I was working with one my long-time coaching clients recently when she brought up something that happened to her while she was looking for freelancing leads. “I saw how much competition in freeelancing there was and I froze,” he said.
The notion of there being too much competition in freelancing has been addressed in the past. Is freelancing more popular than ever? Yes. Are there a lot of people out there trying to get a piece of the freelancing pie? There sure are.
But there are several ways to ensure that competition in freelancing is irrelevant. Here are some of my best tips (and personal views) on how to stop seeing competition as an obstacle.
Stop competing and start collaborating.
The first step in making competition in freelancing irrelevant is to stop competing and start collaborating. In other words, you need to change the way you think about competition.
Take the financial blogging community as an example. We celebrate each other. We recommend each other for opportunities. We give each other relevant media leads. We share each other’s content. When one of us is launching a big project, the others are helping them get the word out.
This is in stark contrast to other niches where I’ve seen people in Facebook groups tear others down simply because they celebrated a win. It’s mind-boggling to me that people would shoot themselves in the foot this way.
Here’s the reality of the situation: A rising tide lifts all boat.
The more you work with people who are seen as your competition, the more you all win.
A few weeks ago I celebrated the fact that my colleagues were speaking all over the country, launching bestselling books, getting interviewed by the likes of T.D. Jakes and livestreaming from the floor of the New York Stock Exchange.
The only reason we’ve been able to accomplish any of this is because we’ve made competition irrelevant within our own community. We’ve all got each other’s backs and it helps us all grow our businesses.
Focus on your unique brand and story.
I’m going to show you can example from another industry in order to explain how your own unique brand and story can help make competition in freelancing irrelevant.
Those of us who are also in the business coaching world have noticed something in our Facebook feeds: the coaching industry has become overly saturated.
A lot of people coaching isn’t necessarily the problem because quite frankly, there are far more people who need coaches.
The problem is every coach looks and sounds exactly the same. The same stylized photos, the same ad copy and the same six-figure dreams. I seriously can’t tell any of them apart at this point.

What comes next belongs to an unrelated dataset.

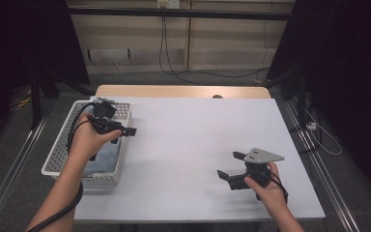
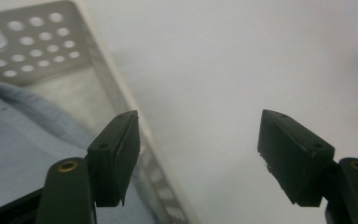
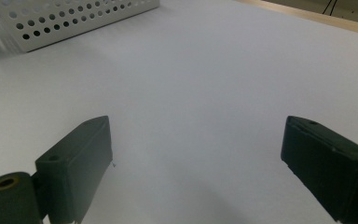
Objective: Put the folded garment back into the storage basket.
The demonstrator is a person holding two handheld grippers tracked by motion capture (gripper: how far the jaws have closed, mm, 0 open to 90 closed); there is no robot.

In this case, then yes, competition is a bad thing and it’s leading to a saturated market. However, those coaches who actually have a unique brand and story will be able to wipe the competition off the map for the mere fact that they are different from all the others.
The same thing happens when it comes to competition in freelancing. Writing, designing and coaching are all skills that millions of people have and a skill alone may not get you hired.
Having a good story and brand, on the other hand, can help you stand out from the pack. For example, I often get hired to write about millennials because I’ve made a brand out of speaking to millennials about money.
In fact, I even have the stereotypical millennial story of having graduated during a down economy, moving back home and dealing with stagnant wages.
Where my story takes a turn is when I decide I’m going to teach myself about money in an effort to never be that broke again. As I’ve since come to realize, not many people come to the same conclusion I did. This puts me in a position of having a unique angle which helps get me hired for writing gigs and speaking gigs.
Produce high-quality work on a consistent basis.
Do you want to know why there’s a stigma out there about creatives being irresponsible flakes? It’s because, for the most part, it’s true.
With that being said, that’s good news for you because knowing this information will help you make competition in freelancing totally irrelevant.
If you produce high-quality work on a consistent and timely basis, it will eventually start speaking for itself. For example, I haven’t had to prospect for new freelancing clients in almost a year because I in addition to the points I’ve already mentioned, I’ve been consistently putting good work out there for years. And by “good work” I mean both good work for clients as well as high-quality content I put out there on my own in an effort to build my own brand.
This good quality work eventually led to high-quality clients which has led to even more high-quality clients over time.
Stop focusing on the skill and start focusing on becoming a subject matter expert.
As I previously mentioned, millions of people have a specific skillset which is a part of why competition in freelancing seems so fierce.
The mistake I see a lot of creatives making is they insist on focusing on the skill instead of becoming a subject matter expert.
It’s one thing to be a writer. It’s another thing entirely to be a financial writer, or a health writer or a home improvement writer.
The former means you’ll likely get nothing while the latter ensures you’ll get paid. Why? Because you’ve made the jump from generalist to subject matter expert.
Having made that jump myself helped me negotiate a rate that was three times higher than what a prospective client had initially offered me. The reason I was able to negotiate this is because no one else had established themselves as an expert in what they were looking for.
While it does seem like there’s a lot of competition in freelancing and that the market is oversaturated, there are several ways you can stand out from the crowd. By implementing these strategies consistently, you’ll be able to overcome a seemingly saturated market.